_Exercise requirements_. Find every line in the records below that holds the word "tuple", and copy it out.

______________________________

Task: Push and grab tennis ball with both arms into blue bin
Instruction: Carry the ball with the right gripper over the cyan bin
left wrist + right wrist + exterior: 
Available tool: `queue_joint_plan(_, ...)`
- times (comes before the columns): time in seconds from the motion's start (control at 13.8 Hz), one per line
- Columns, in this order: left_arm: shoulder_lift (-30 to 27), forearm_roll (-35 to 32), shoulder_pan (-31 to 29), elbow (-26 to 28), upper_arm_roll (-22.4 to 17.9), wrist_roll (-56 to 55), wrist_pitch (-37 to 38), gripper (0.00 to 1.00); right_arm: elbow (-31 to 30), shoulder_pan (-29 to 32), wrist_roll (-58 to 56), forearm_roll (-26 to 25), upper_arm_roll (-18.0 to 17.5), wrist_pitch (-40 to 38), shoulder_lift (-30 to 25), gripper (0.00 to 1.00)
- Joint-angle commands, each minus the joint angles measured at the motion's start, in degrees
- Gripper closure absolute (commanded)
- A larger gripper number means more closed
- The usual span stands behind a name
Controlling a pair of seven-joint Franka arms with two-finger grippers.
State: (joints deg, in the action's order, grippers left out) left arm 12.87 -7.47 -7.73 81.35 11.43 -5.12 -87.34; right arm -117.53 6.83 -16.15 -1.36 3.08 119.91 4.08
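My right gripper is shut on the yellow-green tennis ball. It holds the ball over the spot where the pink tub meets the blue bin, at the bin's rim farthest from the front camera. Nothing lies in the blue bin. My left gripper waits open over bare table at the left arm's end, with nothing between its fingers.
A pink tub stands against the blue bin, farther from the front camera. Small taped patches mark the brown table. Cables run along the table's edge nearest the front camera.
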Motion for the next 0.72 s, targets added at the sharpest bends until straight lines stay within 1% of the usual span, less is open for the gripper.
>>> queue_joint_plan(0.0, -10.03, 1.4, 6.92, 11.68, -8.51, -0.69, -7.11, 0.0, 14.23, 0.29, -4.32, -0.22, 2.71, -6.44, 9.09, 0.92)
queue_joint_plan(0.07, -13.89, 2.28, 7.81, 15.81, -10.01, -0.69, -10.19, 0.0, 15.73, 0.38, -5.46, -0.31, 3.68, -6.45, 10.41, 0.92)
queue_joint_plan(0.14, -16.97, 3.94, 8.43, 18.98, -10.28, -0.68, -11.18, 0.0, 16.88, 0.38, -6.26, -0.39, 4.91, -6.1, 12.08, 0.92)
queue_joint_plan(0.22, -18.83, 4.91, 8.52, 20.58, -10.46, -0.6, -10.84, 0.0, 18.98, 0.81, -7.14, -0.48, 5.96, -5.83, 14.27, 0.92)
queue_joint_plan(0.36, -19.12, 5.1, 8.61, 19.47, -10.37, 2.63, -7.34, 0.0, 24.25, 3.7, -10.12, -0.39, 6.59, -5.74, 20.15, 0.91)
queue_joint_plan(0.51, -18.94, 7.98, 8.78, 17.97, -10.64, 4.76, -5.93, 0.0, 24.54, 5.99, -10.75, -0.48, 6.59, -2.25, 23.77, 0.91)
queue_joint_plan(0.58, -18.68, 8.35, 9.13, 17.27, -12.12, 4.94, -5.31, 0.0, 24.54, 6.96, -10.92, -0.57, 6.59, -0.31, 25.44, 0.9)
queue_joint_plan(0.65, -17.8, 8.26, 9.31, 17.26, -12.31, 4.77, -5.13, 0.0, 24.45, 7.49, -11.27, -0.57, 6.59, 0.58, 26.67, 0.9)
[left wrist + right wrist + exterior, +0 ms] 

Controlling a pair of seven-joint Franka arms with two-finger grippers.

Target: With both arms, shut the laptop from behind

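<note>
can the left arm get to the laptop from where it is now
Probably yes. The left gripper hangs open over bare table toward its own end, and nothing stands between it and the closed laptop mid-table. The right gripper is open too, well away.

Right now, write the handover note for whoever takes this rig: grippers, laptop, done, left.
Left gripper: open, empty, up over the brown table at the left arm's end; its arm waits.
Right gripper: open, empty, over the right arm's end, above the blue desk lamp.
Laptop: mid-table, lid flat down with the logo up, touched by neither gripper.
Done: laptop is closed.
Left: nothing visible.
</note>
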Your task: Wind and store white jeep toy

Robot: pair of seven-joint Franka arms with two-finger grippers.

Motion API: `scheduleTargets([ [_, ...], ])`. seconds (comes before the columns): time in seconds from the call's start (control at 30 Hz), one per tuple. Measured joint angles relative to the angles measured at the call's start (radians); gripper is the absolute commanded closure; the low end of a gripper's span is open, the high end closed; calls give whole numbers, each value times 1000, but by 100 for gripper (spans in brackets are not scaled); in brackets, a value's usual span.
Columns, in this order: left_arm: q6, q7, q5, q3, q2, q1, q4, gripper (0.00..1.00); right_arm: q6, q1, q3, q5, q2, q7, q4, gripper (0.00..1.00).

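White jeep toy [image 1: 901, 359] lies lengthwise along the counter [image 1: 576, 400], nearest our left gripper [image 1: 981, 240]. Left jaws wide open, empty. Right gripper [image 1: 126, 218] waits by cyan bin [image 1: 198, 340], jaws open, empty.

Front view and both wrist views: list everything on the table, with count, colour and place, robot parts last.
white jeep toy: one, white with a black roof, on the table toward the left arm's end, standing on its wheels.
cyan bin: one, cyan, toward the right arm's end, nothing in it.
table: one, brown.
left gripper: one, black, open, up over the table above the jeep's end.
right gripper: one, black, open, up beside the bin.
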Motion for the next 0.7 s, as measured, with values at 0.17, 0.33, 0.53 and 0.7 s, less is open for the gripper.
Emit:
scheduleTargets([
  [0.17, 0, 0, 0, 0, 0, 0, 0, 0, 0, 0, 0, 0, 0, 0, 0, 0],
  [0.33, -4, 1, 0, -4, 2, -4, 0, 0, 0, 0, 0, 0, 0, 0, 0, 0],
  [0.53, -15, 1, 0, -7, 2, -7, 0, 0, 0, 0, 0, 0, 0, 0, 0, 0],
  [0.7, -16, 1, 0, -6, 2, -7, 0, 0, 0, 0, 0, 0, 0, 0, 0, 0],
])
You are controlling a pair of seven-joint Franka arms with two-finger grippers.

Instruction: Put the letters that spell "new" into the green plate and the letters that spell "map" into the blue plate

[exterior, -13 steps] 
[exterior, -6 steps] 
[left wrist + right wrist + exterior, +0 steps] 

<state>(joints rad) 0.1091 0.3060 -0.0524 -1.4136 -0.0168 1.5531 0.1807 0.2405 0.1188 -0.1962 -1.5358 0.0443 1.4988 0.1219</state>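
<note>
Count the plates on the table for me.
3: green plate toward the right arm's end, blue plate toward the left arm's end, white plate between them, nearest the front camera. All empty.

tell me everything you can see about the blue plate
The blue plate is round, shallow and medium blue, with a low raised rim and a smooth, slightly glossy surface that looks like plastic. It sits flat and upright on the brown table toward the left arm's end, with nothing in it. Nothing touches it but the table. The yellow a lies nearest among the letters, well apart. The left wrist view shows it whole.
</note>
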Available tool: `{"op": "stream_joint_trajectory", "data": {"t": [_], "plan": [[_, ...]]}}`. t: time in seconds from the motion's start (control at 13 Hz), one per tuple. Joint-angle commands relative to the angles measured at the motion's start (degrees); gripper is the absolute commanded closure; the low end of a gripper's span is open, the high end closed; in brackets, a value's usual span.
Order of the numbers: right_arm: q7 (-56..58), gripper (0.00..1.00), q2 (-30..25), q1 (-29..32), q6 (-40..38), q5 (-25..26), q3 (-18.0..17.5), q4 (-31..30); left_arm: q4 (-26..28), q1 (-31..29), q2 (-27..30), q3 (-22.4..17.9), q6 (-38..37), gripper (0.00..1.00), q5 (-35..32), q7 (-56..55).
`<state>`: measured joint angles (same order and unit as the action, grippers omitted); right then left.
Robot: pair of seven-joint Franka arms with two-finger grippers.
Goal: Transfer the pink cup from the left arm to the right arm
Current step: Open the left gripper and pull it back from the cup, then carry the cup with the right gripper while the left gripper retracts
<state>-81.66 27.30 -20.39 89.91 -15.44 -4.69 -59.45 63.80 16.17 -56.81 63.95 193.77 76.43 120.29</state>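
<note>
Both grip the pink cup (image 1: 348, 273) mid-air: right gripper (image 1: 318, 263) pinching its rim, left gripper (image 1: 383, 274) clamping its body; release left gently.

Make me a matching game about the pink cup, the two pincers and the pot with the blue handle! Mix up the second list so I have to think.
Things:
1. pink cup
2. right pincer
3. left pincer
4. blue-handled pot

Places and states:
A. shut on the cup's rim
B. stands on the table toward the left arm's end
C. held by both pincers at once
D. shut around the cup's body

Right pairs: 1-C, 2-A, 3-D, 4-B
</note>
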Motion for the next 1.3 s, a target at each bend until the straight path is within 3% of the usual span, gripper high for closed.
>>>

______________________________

_Response_.
Motion API: `scheduleTargets([ [_, ...], ])`. seconds (comes before the columns): time in seconds from the call's start (control at 30 Hz), one per tuple. Measured joint angles relative to the angles measured at the call's start (radians); gripper is the absolute commanded closure; the low end of a gripper's span is open, the high end closed; calls give whole numbers, each value times 1000, but by 100 for gripper (spans in brackets are not scaled); in brackets, a value's usual span.
Available tool: `{"op": "stream_joint_trajectory", "data": {"t": [_], "plan": [[_, ...]]}}`. t: time in seconds from the motion's start (control at 13 Hz), one per tuple. Joint-angle commands relative to the angles measured at the motion's start (degrees); gripper is the absolute commanded closure; the low end of a gripper's span is open, the high end closed; in brackets, a value's usual span.

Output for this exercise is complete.